|Spiering, Martin - UNIVERSITY OF KENTUCKY|
|Faulkner, Jerome - UNIVERSITY OF KENTUCKY|
|Zhang, Dong-Xiu - UNIVERSITY OF KENTUCKY|
|Machado, Caroline - UNIVERSITY OF KENTUCKY|
|Grossman, Robert - UNIVERSITY OF KENTUCKY|
|Schardl, Christopher - UNIVERSITY OF KENTUCKY|
Submitted to: Fungal Genetics and Biology
Publication Type: Peer Reviewed Journal
Publication Acceptance Date: July 7, 2008
Publication Date: July 7, 2008
Citation: Spiering, M.J., Faulkner, J.R., Zhang, D., Machado, C., Grossman, R.B., Schardl, C.L. 2008. Role of the LolP Cytochrome P450 Monooxygenase in Loline Alkaloid Biosynthesis. Fungal Genetics and Biology. 45:1307-1314. Interpretive Summary: University of Kentucky publication funded via a congressionally mandated SCA entitled "Continuation of Improved Forage Livestock Production System (CRIS Number: 6440-21310-002-05S)".
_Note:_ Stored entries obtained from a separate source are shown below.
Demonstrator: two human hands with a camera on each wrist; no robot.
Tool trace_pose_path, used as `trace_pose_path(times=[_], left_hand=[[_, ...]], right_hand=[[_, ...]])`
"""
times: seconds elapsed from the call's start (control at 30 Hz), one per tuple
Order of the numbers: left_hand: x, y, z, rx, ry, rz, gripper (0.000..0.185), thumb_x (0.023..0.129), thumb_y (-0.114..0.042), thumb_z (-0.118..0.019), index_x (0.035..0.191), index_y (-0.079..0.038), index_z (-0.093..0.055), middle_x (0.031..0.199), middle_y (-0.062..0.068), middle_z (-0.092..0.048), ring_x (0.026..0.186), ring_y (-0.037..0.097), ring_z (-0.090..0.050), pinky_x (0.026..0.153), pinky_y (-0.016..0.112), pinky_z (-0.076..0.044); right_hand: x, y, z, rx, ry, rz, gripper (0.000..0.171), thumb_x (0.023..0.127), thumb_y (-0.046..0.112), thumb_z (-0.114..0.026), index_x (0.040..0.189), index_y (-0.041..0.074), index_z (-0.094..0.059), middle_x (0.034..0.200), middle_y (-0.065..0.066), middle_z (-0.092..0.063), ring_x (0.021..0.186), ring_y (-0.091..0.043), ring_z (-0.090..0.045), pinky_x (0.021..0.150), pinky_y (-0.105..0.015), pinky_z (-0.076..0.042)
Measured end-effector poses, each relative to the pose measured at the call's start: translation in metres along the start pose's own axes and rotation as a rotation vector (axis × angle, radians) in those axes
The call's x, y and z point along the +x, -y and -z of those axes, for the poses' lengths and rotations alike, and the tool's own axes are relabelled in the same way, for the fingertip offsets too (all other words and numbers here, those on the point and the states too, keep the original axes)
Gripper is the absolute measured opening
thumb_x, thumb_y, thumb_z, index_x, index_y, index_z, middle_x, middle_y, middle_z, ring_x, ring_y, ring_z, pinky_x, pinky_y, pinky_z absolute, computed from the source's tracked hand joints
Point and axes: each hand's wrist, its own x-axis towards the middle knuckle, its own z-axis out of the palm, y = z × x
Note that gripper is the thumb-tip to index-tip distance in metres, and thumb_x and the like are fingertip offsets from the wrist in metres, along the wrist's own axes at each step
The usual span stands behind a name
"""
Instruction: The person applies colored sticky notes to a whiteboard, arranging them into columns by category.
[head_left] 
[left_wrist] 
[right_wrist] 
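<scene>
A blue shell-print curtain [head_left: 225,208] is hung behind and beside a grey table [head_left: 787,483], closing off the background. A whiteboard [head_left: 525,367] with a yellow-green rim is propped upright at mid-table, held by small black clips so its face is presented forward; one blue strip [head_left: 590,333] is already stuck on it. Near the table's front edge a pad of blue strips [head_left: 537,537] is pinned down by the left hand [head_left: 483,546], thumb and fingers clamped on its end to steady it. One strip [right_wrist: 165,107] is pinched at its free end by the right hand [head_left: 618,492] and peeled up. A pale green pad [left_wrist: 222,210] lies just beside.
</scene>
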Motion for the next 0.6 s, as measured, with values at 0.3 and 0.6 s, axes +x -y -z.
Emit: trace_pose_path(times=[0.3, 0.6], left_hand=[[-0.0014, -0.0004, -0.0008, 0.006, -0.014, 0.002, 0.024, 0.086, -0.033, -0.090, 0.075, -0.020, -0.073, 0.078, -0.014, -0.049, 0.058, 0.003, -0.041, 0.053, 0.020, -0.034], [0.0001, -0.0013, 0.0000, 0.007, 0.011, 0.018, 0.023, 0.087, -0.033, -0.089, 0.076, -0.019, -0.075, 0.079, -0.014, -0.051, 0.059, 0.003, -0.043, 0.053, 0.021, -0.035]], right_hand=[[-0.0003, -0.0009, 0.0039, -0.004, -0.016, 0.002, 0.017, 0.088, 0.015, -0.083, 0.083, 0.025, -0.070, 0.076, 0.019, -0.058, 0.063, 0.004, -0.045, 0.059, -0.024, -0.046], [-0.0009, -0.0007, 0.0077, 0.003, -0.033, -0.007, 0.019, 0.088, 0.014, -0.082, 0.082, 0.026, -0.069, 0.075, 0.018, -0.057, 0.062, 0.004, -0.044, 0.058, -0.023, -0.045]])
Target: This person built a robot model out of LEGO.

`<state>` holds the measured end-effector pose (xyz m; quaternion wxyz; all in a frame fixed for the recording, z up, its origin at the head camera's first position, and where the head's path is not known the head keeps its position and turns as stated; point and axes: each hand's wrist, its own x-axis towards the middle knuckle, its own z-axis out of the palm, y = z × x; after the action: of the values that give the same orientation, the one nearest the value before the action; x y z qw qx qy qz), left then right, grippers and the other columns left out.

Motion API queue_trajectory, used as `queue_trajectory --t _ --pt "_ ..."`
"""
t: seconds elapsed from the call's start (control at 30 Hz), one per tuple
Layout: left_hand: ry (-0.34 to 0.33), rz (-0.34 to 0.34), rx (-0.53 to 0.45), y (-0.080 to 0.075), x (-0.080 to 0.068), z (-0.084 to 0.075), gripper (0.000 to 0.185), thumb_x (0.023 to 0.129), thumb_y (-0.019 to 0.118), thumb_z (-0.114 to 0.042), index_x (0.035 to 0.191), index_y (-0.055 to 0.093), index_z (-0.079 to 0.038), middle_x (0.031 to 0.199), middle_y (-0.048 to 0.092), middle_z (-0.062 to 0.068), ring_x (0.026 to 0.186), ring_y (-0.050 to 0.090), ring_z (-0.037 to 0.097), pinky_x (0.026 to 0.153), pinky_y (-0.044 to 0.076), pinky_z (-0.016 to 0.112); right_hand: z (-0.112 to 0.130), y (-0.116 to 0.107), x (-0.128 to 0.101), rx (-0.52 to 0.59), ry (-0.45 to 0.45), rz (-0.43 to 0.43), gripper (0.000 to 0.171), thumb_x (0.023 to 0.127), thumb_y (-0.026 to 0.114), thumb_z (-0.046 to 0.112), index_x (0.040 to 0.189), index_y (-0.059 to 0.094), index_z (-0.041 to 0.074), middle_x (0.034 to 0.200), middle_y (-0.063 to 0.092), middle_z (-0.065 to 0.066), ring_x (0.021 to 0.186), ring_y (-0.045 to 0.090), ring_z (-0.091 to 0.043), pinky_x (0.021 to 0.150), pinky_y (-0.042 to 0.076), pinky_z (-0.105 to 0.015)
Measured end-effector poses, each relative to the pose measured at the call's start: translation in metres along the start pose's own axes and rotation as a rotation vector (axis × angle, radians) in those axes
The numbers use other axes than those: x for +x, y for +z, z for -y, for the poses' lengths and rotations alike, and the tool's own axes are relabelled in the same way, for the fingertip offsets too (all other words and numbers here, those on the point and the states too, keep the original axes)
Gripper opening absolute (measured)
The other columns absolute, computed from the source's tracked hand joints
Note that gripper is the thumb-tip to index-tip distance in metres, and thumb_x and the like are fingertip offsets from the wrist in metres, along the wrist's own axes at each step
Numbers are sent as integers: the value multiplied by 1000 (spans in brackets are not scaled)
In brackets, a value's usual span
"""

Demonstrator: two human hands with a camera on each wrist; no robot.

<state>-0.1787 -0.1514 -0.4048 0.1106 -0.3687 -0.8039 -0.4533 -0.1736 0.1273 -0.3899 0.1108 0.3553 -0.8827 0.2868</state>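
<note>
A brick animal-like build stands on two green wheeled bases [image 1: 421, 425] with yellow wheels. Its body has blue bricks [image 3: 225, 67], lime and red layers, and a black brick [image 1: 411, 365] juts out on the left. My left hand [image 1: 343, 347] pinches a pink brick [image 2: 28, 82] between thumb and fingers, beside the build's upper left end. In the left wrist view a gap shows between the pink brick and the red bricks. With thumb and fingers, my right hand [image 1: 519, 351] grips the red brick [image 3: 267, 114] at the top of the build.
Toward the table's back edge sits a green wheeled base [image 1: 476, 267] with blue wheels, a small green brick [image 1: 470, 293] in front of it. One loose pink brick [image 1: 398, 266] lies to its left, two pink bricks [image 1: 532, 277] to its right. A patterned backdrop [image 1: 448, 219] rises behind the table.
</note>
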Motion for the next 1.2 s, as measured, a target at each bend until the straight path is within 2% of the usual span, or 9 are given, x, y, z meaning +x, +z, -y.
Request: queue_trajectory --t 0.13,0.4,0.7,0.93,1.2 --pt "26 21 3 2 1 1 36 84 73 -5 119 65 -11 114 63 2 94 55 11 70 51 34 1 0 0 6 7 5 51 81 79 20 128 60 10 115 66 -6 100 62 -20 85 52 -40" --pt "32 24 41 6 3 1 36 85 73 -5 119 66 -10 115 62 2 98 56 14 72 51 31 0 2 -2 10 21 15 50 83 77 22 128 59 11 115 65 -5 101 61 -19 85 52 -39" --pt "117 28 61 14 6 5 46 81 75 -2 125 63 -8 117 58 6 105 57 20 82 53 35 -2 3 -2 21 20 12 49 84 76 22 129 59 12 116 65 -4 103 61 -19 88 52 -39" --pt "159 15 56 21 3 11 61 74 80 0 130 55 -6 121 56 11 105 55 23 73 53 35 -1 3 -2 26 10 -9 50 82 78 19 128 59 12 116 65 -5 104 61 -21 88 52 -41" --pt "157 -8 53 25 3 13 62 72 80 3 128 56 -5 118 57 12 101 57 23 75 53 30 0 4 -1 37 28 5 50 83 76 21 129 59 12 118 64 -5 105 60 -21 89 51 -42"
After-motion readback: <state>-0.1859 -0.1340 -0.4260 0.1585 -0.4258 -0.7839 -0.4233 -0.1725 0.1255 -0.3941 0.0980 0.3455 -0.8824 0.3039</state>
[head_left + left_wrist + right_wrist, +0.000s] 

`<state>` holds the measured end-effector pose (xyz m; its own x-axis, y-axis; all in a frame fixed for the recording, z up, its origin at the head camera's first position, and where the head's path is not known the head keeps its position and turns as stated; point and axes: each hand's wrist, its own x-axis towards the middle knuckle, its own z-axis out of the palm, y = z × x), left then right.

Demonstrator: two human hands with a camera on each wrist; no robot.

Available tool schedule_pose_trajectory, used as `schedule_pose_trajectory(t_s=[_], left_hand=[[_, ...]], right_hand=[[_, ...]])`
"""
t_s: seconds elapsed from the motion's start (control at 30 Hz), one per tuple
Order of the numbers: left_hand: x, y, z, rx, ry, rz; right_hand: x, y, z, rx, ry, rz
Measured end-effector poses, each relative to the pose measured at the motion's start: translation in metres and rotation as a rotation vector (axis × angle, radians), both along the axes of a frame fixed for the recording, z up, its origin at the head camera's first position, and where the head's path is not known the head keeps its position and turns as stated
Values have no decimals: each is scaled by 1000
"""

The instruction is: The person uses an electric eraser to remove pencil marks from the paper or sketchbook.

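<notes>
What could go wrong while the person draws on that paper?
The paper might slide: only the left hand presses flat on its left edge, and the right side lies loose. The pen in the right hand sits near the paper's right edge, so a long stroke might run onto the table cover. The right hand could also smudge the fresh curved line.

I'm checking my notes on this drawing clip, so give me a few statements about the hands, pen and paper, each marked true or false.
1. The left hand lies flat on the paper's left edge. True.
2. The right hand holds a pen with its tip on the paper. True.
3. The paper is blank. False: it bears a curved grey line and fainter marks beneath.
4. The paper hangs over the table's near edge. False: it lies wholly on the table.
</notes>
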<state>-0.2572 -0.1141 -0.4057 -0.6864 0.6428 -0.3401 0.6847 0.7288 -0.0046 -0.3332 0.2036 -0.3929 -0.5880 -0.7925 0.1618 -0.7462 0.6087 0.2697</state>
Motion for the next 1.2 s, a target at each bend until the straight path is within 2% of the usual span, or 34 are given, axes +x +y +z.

Technical Abstract: The insecticidal loline alkaloids, produced by Neotyphodium uncinatum and related endophytes, are exo-1-aminopyrrolizidines with an ether bridge between C-2 and C-7. Loline alkaloids vary in methyl, acetyl, and formyl substituents on the 1-amine, which affect their biological activity. Enzymes for key loline biosynthesis steps are probably encoded by genes in the LOL cluster, which is duplicated in N. uncinatum, except for a large deletion in lolP2. The role of lolP1 was investigated by its replacement wit ha hygromycin B phosphotransferase gene. Compared to wild type N. uncinatum and an ectopic transformant. 'lolP1 cultures had greatly elevated levels of N-mythylloline (NML) and lacked N-formylloline (NFL). Complementation of 'lolP1 with lolP1 under control of the Emericella nidulans trpC promoter restored NFL production. These results and the inferred sequence of LolP1 indicate that it is a cytochrome P450, catalyzing oxygenation of an N-methyl group in NML to the N-formyl group in NFL.